Immunization against disease


  • Improving levels of immunization
  • Providing sufficient vaccination
  • Vaccinating against disease
  • Assuring maximum disease immunity
  • Employing immunotherapy

Description

Harnessing the immune system to treat chronic infectious diseases or cancer. Injecting antigens (active immunization) or serum or serum fractions (passive immunization) into the body to create artificial immunity in humans and animals. The most common form is active immunization. It is usually a series of injections, inhalations or oral doses of preparations obtained from micro-organisms or their metabolic products. The series of two or more injections produce immunizations for a year or more through the formation of specific antibodies (specialized immune cells that recognize specific proteins) and immune cells and through stimulating non-specific immunity factors. Passive immunization is produced by injecting a preparation containing pre-formed antibodies, which neutralise toxins, inactivate the causative agent, and prevent the agent from spreading. Passive immunization creates immunity for periods of up to a month. It is used to prevent the spread of disease or to mitigate its course.

Context

Each year, 2 million children die from vaccine-preventable disease.

Implementation

Poliomyelitis, tetanus, measles, whooping cough, diphtheria and tuberculosis still kill more than eight million children each year. In 1974, only 5 percent of children in developing countries were immunized against these diseases. Fifteen years ago, the benefits of immunization were restricted to no more than 15 percent of the developing world's population. In 1994, as a result of the efforts of UNICEF and WHO, there is an 80 percent immunization rate, saving the lives of more than 3 million children each year at a cost of about US$1,400 million, as well as half a million cases of polio each year. It is proposed to increase the coverage of this Expanded Programme of Immunization (EPI) to 95 percent coverage of the world's children. Expansion would have significant impact on children in poor households, who make up a disproportionately large share of those not yet reached by the EPI. Other vaccines, particularly those for hepatitis B and yellow fever, could be added to the six currently included in the EPI, as could vitamin A and iodine supplements. In most developing countries such an "EPI Plus" cluster of interventions in the first year of live would have the highest cost-effectiveness of any health measure available in the world today. Countries that have seen a substantial rise in tetanus vaccinations from 1990 to 1992 include inter alia: Guinea (60 percent rise); Sri Lanka (25 percent rise); Viet Nam (24 percent rise); the Philippines (22 percent rise). In Somalia, during a successful immunization campaign, 700,000 children (nearly 50 percent of the total under-five population) received one dose of measles vaccine and were given vitamin A supplements.

The children's vaccine initiative (CVI) is a broad-based coalition of organizations, distinguished research scientists, and UNICEF's commitment to improve children's health through the development and sustainable delivery of existing and new vaccines. In 1993, a CVI task force sponsored teams of experts to visit Bangladesh, Egypt, India, Indonesia, Iran, Mexico, Pakistan, the Philippines, South Africa and Viet Nam to develop national vaccine supply plans, assess local production capacity and evaluate quality control.

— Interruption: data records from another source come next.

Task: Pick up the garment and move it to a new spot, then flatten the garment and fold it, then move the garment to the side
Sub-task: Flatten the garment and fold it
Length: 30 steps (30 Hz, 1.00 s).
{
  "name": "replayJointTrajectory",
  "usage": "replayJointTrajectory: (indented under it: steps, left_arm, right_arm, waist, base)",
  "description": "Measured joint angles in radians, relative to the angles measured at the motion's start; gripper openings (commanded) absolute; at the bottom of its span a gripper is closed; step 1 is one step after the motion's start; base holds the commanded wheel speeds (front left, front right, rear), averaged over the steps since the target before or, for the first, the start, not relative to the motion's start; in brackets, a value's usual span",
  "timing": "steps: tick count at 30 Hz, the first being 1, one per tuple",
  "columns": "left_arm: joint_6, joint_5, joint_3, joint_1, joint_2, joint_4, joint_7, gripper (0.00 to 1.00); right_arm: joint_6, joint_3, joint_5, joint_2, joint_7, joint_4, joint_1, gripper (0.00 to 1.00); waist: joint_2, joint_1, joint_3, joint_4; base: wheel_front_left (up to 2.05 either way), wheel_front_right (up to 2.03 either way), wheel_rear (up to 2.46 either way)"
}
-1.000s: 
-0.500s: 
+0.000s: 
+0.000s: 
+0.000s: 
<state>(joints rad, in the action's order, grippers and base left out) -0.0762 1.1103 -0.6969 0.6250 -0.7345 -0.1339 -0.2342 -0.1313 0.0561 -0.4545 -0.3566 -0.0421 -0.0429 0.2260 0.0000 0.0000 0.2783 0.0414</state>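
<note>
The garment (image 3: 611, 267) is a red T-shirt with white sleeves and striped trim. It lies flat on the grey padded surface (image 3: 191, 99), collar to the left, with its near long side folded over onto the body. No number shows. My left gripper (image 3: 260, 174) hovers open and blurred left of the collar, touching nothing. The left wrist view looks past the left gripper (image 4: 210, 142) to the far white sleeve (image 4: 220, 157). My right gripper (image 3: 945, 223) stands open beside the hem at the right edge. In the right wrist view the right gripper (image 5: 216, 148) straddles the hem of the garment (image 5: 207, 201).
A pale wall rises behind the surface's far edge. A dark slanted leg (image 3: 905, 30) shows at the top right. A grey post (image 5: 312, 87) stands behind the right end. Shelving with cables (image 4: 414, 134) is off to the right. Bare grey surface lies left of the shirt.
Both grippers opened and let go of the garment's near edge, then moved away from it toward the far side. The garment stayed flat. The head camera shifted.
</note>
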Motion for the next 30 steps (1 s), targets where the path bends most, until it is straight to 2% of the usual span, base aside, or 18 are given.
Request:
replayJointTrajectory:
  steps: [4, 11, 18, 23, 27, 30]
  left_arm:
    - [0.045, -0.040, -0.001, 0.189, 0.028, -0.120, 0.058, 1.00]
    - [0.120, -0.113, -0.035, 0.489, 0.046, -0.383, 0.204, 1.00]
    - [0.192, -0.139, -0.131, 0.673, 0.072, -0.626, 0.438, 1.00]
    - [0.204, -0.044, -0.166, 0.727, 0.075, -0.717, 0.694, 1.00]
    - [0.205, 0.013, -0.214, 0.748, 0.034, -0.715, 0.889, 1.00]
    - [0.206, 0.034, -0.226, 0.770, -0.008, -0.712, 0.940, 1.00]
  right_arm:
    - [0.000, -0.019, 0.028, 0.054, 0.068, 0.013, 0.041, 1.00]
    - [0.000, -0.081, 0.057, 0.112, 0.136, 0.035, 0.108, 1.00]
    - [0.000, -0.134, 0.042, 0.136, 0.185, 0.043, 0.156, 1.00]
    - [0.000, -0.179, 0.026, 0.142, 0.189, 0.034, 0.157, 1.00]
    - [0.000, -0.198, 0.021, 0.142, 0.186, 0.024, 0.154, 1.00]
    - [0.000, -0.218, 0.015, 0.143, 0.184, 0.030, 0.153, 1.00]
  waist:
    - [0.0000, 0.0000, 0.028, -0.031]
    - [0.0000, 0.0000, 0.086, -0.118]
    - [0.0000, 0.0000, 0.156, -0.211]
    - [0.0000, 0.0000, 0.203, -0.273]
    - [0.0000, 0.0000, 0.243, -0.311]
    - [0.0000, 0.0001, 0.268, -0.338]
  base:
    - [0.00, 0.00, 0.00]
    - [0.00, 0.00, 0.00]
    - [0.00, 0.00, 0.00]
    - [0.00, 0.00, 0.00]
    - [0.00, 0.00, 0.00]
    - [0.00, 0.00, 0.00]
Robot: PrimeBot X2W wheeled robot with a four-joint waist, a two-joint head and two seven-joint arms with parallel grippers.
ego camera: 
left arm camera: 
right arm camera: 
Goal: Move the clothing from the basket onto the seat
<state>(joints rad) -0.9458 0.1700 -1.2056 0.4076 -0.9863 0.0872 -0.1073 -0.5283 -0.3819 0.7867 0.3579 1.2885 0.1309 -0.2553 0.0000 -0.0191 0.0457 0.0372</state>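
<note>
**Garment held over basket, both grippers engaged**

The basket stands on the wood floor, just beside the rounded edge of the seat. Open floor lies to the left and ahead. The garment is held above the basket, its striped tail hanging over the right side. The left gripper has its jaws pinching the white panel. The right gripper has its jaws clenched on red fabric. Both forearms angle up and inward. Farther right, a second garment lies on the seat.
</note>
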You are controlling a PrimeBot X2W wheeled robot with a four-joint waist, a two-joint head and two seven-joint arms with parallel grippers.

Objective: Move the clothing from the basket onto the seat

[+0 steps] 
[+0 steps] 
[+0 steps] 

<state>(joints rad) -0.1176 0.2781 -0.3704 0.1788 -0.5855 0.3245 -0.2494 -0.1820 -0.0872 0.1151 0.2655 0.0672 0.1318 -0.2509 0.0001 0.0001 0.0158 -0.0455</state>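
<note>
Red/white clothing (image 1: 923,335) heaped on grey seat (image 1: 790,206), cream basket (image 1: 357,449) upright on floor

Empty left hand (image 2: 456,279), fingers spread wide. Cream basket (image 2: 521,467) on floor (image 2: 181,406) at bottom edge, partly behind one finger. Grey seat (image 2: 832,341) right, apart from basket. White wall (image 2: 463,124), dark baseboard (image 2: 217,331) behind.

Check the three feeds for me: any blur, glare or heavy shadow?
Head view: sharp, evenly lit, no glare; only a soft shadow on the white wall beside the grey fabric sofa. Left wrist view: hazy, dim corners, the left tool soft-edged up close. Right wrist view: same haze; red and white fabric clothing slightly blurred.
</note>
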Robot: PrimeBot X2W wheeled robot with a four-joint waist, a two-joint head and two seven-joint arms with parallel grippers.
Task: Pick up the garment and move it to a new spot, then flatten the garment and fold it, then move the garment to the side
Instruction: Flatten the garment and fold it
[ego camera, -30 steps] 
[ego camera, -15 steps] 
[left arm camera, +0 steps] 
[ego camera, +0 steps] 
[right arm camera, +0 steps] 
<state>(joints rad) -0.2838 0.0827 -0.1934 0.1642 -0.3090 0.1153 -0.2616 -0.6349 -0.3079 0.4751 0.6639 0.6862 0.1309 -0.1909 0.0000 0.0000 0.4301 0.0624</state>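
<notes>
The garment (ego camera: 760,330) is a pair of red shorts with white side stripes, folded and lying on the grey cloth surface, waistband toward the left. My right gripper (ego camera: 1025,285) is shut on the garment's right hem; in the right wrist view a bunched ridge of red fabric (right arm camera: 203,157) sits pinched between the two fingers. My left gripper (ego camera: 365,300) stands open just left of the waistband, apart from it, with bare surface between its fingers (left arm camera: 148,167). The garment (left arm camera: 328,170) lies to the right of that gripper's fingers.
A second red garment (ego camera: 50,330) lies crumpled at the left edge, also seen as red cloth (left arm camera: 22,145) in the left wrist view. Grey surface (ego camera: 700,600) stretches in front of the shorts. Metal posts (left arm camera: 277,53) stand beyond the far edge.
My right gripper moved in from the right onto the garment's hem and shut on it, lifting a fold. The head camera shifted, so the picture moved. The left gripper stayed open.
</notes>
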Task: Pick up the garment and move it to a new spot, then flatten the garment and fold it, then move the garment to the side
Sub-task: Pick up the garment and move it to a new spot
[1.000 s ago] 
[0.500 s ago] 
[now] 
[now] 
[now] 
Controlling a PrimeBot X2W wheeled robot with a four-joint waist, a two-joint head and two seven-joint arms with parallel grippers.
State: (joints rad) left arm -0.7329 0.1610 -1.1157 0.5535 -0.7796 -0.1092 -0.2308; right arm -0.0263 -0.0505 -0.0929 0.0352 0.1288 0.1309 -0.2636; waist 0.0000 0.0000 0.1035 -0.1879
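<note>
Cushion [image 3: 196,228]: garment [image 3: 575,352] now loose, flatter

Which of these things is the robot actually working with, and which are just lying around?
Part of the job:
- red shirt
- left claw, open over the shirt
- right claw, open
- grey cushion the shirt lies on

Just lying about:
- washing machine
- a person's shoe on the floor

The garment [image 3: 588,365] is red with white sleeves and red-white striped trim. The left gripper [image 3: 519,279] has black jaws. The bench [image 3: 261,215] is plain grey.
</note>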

A 2003 survey of parents of 21,000 children in the USA found that overall, 75% got their full quota of vaccines against eight childhood diseases – diphtheria, measles, mumps, whooping cough, polio, rubella, tetanus and Haemophilus influenzae diseases. This compares to 73.7% in 2001 and levels below 70% in the 1960s. Gaps in coverage remained with southwestern and northwestern states with the worst record. One problem is that parents have trouble keeping track of all the vaccines their children need, but a small movement of parents who question the value of vaccines is also having an impact, experts have found. While schools require children to be fully vaccinated for enrollment, states allow parents to opt out for religious reasons and, increasingly, because of "philosophical" opposition.

Claim

  1. Along with nutrition and sanitation, immunization can eliminate 90 percent of preventable deaths in under-developed countries.

Counter claim

  1. Immunizations result in a small percentage of deaths. It is necessary to weigh the risk of the immunization against the risk of the disease.

  2. Introducing foreign agents into the body is unnatural; for this reason it is opposed by some religious groups.

  3. Vaccination does not account for the impressive declines in mortality seen in the first half of the 20th Century. Nearly 90% of the decline in infectious disease mortality among US children occurred before 1940, when few antibiotics or vaccine were available.